Eastbound US Route 192 skirts the ESPN Wide World of Sports complex and intersects World Drive in northern Osceola County.  Traffic headed towards Disney World is directed to take northbound World Drive.   



Northbound World Drive initially has MUTCD compliant signage approaching Orange County and Osceola Parkway.  The Orange County Line serves as the boundary of Disney World resort and City of Bay Lake.  Magic Kingdom and Epcot traffic are directed to stay on World Drive northbound.  Traffic headed towards Wide World of Sports, Animal Kingdom and Hollywood Studios is directed to utilize Osceola Parkway.   World Drive does not utilize any Exit numbers despite being mostly a freeway. 


World Drive northbound enters Disney World underneath the archway used as the cover for this blog. 



Guide signage on all three limited access roads in Disney World is purple instead of the standard MUTCD green.  The signage fonts are also far different than what one could normally expect to see on a typical freeway.  Upon crossing under the Disney World archway traffic on World Drive is advised the Magic Kingdom and Epcot are ahead to the north.  World Drive northbound passes under Osceola Parkway.   



The first Exit on World Drive north of Osceola Parkway accesses Buena Vista Drive.  Disney Springs, Epcot Resort Area and Hollywood Studios can be accessed from the Buena Vista Drive Exit.  A large marque for the Tower of Terror can be seen approaching the Buena Vista Drive Exit.  

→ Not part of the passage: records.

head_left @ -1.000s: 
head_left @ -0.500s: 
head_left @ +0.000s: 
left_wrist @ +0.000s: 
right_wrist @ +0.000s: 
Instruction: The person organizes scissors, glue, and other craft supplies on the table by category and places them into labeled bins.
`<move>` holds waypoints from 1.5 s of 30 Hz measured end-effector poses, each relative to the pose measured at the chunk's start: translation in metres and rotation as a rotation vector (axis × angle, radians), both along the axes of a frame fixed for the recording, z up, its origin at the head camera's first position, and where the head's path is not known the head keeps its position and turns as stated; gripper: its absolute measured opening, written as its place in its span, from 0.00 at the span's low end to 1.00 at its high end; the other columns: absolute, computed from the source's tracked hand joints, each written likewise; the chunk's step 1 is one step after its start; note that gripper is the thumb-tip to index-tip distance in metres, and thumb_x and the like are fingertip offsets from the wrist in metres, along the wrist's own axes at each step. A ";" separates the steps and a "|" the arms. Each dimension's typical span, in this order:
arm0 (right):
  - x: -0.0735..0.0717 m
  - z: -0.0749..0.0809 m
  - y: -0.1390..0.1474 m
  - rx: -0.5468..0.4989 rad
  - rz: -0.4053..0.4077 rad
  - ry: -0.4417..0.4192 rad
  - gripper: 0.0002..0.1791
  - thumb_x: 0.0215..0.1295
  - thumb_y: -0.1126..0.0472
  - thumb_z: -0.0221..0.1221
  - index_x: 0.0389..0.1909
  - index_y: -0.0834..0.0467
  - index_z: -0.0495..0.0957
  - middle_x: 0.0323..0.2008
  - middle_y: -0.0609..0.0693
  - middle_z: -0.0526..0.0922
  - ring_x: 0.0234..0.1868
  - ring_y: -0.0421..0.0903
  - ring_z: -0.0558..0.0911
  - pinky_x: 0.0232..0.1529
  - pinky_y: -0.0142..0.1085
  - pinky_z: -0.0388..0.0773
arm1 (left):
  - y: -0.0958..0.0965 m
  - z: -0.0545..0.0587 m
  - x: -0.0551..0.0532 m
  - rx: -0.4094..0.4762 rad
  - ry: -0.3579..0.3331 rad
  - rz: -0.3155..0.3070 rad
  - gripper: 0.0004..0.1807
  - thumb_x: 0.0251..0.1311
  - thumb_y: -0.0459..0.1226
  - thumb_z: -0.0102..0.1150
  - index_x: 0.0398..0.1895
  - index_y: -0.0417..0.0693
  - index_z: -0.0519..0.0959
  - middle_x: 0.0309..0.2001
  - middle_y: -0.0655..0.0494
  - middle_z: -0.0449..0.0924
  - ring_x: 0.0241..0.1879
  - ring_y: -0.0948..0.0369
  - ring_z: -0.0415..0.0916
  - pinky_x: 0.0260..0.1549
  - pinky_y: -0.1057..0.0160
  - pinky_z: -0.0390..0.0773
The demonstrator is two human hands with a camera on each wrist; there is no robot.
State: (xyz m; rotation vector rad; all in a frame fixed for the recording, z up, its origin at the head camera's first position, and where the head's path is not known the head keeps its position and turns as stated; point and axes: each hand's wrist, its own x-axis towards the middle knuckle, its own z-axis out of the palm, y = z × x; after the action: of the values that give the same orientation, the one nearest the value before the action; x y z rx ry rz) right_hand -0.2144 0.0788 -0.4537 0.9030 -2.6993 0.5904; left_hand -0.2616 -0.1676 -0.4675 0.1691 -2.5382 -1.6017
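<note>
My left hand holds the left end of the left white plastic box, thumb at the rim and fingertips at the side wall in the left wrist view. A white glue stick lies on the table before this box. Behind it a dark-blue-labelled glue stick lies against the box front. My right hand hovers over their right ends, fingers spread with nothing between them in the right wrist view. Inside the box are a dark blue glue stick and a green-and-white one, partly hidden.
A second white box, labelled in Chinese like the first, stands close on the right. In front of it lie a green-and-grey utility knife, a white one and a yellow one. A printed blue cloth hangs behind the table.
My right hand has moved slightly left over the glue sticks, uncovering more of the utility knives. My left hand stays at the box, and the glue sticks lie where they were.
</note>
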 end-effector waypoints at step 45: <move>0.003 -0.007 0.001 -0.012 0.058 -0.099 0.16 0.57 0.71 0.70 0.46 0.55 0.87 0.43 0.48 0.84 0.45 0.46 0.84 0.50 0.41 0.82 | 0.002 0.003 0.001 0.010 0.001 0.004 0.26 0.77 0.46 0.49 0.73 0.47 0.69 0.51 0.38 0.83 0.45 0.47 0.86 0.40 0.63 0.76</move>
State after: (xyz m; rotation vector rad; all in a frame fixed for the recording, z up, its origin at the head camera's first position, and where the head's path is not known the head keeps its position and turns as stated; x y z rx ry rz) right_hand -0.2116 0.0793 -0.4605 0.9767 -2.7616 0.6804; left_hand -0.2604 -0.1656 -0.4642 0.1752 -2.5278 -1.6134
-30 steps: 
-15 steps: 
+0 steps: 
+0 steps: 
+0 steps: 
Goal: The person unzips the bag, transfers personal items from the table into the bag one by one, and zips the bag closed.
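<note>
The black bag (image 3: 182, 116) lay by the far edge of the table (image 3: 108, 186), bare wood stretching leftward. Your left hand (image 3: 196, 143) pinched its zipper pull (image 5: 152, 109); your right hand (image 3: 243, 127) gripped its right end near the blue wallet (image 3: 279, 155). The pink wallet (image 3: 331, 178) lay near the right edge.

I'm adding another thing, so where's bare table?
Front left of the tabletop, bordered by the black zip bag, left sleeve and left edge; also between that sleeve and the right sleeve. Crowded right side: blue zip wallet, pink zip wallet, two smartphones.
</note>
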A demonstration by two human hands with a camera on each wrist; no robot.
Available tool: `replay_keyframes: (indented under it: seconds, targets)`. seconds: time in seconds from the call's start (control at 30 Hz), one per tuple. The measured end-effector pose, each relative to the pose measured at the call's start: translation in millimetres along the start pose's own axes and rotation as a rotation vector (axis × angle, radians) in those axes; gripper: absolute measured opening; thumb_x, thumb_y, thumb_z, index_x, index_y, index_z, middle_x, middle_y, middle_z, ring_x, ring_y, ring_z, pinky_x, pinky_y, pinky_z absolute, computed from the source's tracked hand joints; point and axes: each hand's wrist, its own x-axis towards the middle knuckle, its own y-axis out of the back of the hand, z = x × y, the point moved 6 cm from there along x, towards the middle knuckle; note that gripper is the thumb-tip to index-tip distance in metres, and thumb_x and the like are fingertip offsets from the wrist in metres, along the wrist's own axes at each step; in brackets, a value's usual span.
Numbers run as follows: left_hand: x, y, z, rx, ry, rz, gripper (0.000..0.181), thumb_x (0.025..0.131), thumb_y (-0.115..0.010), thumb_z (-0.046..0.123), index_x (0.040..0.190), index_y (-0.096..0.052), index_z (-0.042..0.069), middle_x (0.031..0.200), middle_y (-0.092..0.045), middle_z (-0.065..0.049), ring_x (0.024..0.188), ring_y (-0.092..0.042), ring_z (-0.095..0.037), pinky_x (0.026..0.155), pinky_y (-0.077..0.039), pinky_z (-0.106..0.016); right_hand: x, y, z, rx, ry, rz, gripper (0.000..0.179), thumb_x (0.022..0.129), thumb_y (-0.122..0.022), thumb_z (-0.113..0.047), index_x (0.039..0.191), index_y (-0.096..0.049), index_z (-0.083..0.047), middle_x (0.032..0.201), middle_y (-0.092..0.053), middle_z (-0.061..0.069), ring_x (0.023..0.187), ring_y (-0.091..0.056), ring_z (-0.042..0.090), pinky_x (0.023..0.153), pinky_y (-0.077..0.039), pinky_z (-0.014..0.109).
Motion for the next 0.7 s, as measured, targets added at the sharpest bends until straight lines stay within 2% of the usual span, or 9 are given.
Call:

World Drive passes under Buena Vista Drive and approaches the interchange with Epcot Center Drive.  Traffic headed towards the Magic Kingdom is directed to stay on World Drive northward whereas traffic headed towards Epcot is directed to use the Epcot Center Drive ramp eastward.  





Traffic on World Drive northbound cannot access Epcot Center Drive eastbound directly and must pass through the Epcot Visitor Entrance. 


The giant golf ball I'm told people come from all over to see at Epcot. 


I would say Interstate 4 deserves better, but this seems about right. 


The National Transportation Safety Board hasn't released their results from the latest Arosu derailment incident. 


The recently installed Stargate at Epcot.  This almost makes up for the fact that I didn't visit an Orwellian future city.  



I don't like the fact that the Wilkin's Coffee guy has access to a Stargate after all the horrific things he has done to Wontkins. 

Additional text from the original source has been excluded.